____ Input data

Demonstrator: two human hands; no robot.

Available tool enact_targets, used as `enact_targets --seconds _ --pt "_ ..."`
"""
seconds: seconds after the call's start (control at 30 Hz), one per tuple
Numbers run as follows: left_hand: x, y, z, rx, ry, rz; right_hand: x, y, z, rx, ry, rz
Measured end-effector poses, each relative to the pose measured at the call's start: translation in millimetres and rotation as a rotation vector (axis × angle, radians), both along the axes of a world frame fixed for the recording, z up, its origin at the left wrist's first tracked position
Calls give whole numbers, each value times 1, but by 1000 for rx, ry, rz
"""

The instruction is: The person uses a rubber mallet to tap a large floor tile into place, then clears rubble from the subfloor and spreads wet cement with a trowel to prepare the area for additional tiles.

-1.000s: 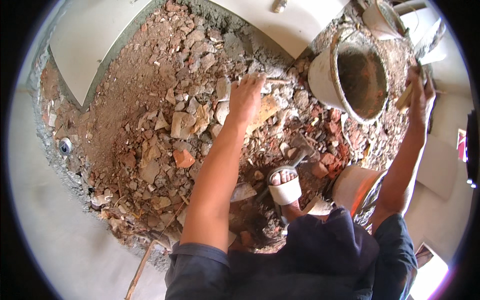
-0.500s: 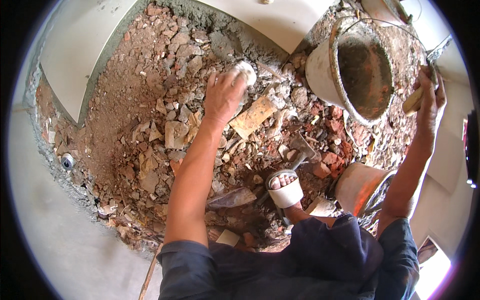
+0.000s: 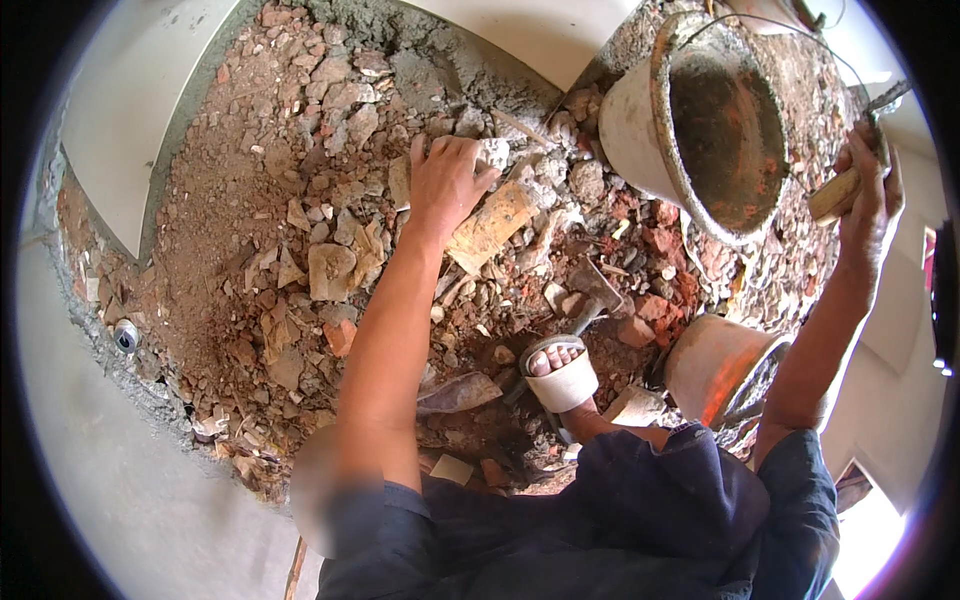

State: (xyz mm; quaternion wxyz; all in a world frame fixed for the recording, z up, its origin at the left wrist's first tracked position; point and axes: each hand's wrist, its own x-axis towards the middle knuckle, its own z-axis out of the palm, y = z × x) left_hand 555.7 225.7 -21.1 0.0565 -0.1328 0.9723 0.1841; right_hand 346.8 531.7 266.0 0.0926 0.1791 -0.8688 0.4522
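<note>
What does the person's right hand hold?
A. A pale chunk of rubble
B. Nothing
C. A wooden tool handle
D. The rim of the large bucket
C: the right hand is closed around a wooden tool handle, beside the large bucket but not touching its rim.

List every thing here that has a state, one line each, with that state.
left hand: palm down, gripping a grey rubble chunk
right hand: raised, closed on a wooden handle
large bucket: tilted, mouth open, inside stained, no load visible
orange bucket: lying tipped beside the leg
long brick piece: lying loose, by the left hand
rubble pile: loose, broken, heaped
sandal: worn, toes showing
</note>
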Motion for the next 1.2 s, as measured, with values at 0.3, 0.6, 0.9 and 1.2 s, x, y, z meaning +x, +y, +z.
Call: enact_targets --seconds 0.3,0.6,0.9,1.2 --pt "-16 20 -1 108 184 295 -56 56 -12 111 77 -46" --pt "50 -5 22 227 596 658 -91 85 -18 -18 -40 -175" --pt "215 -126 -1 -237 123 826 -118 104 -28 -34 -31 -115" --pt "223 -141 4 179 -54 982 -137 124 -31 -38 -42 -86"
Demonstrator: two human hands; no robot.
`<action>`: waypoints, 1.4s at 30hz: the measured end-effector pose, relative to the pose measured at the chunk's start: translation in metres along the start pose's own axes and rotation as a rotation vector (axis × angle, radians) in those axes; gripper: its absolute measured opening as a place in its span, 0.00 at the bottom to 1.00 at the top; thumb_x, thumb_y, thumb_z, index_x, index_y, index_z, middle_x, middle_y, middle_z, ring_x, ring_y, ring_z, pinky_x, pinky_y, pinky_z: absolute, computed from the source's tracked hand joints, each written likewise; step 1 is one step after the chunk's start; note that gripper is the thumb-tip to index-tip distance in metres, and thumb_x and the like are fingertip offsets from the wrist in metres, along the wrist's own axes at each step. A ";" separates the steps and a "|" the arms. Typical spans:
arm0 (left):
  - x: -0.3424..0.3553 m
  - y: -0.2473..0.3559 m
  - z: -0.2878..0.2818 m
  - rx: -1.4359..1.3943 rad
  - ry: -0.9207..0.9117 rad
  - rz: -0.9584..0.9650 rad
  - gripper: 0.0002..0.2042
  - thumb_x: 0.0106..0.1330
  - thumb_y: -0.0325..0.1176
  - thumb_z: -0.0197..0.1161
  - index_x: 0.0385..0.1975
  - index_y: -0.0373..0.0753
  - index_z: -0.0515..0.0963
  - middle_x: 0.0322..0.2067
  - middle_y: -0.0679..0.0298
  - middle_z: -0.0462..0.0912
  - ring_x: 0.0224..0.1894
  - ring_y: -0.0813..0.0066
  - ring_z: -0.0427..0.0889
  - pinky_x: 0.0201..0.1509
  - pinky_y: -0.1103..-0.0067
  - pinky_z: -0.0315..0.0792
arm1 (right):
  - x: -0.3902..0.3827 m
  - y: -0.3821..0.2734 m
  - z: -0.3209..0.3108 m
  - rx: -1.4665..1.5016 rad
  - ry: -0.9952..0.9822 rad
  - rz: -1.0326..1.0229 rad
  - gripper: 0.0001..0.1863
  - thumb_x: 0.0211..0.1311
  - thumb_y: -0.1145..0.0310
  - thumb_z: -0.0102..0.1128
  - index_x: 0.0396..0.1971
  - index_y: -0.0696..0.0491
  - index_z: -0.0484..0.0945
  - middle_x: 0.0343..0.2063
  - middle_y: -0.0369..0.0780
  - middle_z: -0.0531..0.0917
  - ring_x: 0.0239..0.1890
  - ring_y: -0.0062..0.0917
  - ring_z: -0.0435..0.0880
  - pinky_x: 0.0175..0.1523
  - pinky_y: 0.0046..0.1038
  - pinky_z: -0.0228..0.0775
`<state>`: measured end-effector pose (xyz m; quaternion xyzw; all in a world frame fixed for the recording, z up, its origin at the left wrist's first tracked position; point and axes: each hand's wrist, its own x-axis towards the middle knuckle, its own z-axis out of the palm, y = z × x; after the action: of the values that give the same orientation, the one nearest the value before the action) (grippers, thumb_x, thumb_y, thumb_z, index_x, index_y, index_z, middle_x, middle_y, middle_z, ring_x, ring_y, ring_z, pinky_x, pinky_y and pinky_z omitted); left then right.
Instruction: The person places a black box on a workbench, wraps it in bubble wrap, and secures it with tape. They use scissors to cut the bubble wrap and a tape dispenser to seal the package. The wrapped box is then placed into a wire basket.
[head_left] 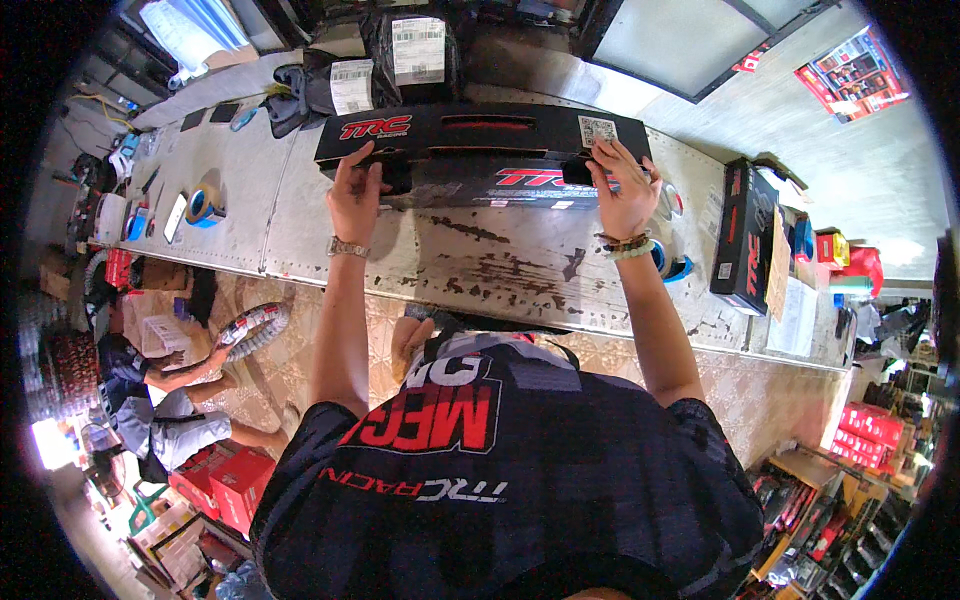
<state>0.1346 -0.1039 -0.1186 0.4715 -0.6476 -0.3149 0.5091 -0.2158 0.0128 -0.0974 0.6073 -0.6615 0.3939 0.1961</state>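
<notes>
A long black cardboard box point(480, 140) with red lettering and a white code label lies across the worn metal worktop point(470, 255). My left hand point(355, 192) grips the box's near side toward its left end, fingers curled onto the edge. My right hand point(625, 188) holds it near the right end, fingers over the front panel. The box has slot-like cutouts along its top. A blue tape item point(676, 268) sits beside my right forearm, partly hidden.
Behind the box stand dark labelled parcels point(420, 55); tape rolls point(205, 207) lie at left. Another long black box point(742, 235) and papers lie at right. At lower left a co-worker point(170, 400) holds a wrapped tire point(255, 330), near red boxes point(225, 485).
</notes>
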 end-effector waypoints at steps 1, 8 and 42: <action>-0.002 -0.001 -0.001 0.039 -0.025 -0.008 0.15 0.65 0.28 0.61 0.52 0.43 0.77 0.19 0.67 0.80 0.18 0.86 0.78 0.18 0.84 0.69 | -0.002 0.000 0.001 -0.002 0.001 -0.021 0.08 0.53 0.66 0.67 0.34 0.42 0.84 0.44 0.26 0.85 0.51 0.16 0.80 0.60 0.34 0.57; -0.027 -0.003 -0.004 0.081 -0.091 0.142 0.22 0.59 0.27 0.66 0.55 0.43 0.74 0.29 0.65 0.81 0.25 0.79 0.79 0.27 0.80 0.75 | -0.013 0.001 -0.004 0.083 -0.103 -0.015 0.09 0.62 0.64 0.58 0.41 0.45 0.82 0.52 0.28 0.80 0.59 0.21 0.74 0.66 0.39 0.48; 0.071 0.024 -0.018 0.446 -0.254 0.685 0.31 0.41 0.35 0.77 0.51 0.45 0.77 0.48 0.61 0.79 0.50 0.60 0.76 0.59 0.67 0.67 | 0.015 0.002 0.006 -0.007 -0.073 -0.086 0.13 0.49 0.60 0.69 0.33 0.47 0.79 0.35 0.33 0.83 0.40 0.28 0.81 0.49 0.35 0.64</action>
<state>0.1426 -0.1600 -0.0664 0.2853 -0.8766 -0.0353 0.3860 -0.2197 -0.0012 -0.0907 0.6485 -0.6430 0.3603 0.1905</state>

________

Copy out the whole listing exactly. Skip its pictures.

Answer for the task:
Demonstrator: two human hands; no robot.

Available tool enact_targets, used as `enact_targets --seconds _ --pt "_ ..."`
"""
seconds: seconds after the call's start (control at 30 Hz), one per tuple
Numbers run as follows: left_hand: x, y, z, rx, ry, rz; right_hand: x, y, z, rx, ry, rz
Measured end-effector poses, each relative to the pose measured at the call's start: translation in millimetres and rotation as a rotation vector (axis × angle, radians), both along the axes of a world frame fixed for the recording, z up, its origin at the left wrist's first tracked position
Calls give whole numbers, each value times 1, but by 1000 for rx, ry, rz
"""

The instruction is: The person uses a rubber mallet to tap a large floor tile into place, then clears rubble from the subfloor and spreads wet cement with a trowel to prepare the area for additional tiles.

-1.000s: 
-0.500s: 
+0.000s: 

State: (xyz mm; quaternion wxyz; all in a world frame fixed for the recording, z up, its origin at the left wrist's first tracked position; point and axes: each hand's wrist, its own x-axis towards the middle knuckle, its own z-axis out of the palm, y = z × x) left_hand 555.7 225.7 -21.1 0.0565 -0.1328 0.9723 0.1841; right_hand 346.8 531.7 266.0 0.0926 0.1791 -0.8688 0.4522
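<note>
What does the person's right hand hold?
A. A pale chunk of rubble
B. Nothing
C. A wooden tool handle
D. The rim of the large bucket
C: the right hand is closed around a wooden tool handle, beside the large bucket but not touching its rim.

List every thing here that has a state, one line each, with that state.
left hand: palm down, gripping a grey rubble chunk
right hand: raised, closed on a wooden handle
large bucket: tilted, mouth open, inside stained, no load visible
orange bucket: lying tipped beside the leg
long brick piece: lying loose, by the left hand
rubble pile: loose, broken, heaped
sandal: worn, toes showing
</note>
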Motion for the next 1.2 s, as measured, with values at 0.3, 0.6, 0.9 and 1.2 s, x, y, z meaning +x, +y, +z.
Call: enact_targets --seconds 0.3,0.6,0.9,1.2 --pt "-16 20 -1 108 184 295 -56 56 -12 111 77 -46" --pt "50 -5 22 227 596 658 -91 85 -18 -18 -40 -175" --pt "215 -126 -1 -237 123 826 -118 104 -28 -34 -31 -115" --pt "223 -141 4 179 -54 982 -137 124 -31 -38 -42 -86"
Demonstrator: two human hands; no robot.
`<action>`: waypoints, 1.4s at 30hz: the measured end-effector pose, relative to the pose measured at the chunk's start: translation in metres along the start pose's own axes and rotation as a rotation vector (axis × angle, radians) in those axes; gripper: its absolute measured opening as a place in its span, 0.00 at the bottom to 1.00 at the top; thumb_x, thumb_y, thumb_z, index_x, index_y, index_z, middle_x, middle_y, middle_z, ring_x, ring_y, ring_z, pinky_x, pinky_y, pinky_z: absolute, computed from the source's tracked hand joints, each written likewise; step 1 is one step after the chunk's start; note that gripper is the thumb-tip to index-tip distance in metres, and thumb_x and the like are fingertip offsets from the wrist in metres, along the wrist's own axes at each step. A ";" separates the steps and a "|" the arms. Typical spans:
arm0 (left):
  - x: -0.3424..0.3553 m
  - y: -0.2473..0.3559 m
  - z: -0.2878..0.2818 m
  - rx: -1.4359..1.3943 rad
  - ry: -0.9207..0.9117 rad
  - rz: -0.9584..0.9650 rad
  - gripper: 0.0002..0.2042
  - thumb_x: 0.0106..0.1330
  - thumb_y: -0.0325..0.1176
  - thumb_z: -0.0197..0.1161
  - index_x: 0.0385..0.1975
  - index_y: -0.0373..0.0753
  - index_z: -0.0515..0.0963
  - middle_x: 0.0322..0.2067
  - middle_y: -0.0679..0.0298
  - middle_z: -0.0462..0.0912
  - ring_x: 0.0224..0.1894
  - ring_y: -0.0813..0.0066
  - ring_z: -0.0427..0.0889
  - pinky_x: 0.0201..0.1509
  - pinky_y: -0.1103..-0.0067
  - pinky_z: -0.0315..0.0792
arm1 (right):
  - x: -0.3902..0.3827 m
  - y: -0.3821..0.2734 m
  - z: -0.3209..0.3108 m
  - rx: -1.4665..1.5016 rad
  - ry: -0.9952..0.9822 rad
  - rz: -1.0326..1.0229 rad
  - gripper: 0.0001..0.1863
  - thumb_x: 0.0211..0.1311
  - thumb_y: -0.1145..0.0310
  - thumb_z: -0.0102..0.1128
  - index_x: 0.0396..0.1971
  - index_y: -0.0696..0.0491
  - index_z: -0.0484..0.0945
  - middle_x: 0.0343..0.2063
  - middle_y: -0.0369..0.0780
  - middle_z: -0.0531..0.0917
  - ring_x: 0.0239..0.1890
  - ring_y: -0.0062..0.0917
  - ring_z: -0.0435..0.0880
  - pinky_x: 0.0175..0.1523
  - pinky_y: 0.0046..0.1038
  - pinky_z: -0.0228..0.0775
`<state>`: measured end-effector pose (xyz m; quaternion xyzw; all in a world frame fixed for the recording, z up, its origin at the left wrist's first tracked position; point and axes: each hand's wrist, its own x-axis towards the middle knuckle, its own z-axis out of the palm, y = z × x; after the action: of the values that give the same orientation, the one nearest the value before the action) (grippers, thumb_x, thumb_y, thumb_z, index_x, index_y, index_z, middle_x, middle_y, middle_z, ring_x, ring_y, ring_z, pinky_x, pinky_y and pinky_z omitted); left then right.
Instruction: The person places a black box on a workbench, wraps it in bubble wrap, and secures it with tape. They use scissors to cut the bubble wrap and a tape dispenser to seal the package. The wrapped box is then placed into a wire basket.
[head_left] 
<state>0.1346 -0.1039 -0.1186 0.4715 -0.6476 -0.3149 0.5091 -0.2158 0.0128 -0.0974 0.6073 -0.6615 0.3939 0.1961</state>
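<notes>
A long black cardboard box point(480, 140) with red lettering and a white code label lies across the worn metal worktop point(470, 255). My left hand point(355, 192) grips the box's near side toward its left end, fingers curled onto the edge. My right hand point(625, 188) holds it near the right end, fingers over the front panel. The box has slot-like cutouts along its top. A blue tape item point(676, 268) sits beside my right forearm, partly hidden.
Behind the box stand dark labelled parcels point(420, 55); tape rolls point(205, 207) lie at left. Another long black box point(742, 235) and papers lie at right. At lower left a co-worker point(170, 400) holds a wrapped tire point(255, 330), near red boxes point(225, 485).
</notes>
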 end-effector waypoints at steps 1, 8 and 42: <action>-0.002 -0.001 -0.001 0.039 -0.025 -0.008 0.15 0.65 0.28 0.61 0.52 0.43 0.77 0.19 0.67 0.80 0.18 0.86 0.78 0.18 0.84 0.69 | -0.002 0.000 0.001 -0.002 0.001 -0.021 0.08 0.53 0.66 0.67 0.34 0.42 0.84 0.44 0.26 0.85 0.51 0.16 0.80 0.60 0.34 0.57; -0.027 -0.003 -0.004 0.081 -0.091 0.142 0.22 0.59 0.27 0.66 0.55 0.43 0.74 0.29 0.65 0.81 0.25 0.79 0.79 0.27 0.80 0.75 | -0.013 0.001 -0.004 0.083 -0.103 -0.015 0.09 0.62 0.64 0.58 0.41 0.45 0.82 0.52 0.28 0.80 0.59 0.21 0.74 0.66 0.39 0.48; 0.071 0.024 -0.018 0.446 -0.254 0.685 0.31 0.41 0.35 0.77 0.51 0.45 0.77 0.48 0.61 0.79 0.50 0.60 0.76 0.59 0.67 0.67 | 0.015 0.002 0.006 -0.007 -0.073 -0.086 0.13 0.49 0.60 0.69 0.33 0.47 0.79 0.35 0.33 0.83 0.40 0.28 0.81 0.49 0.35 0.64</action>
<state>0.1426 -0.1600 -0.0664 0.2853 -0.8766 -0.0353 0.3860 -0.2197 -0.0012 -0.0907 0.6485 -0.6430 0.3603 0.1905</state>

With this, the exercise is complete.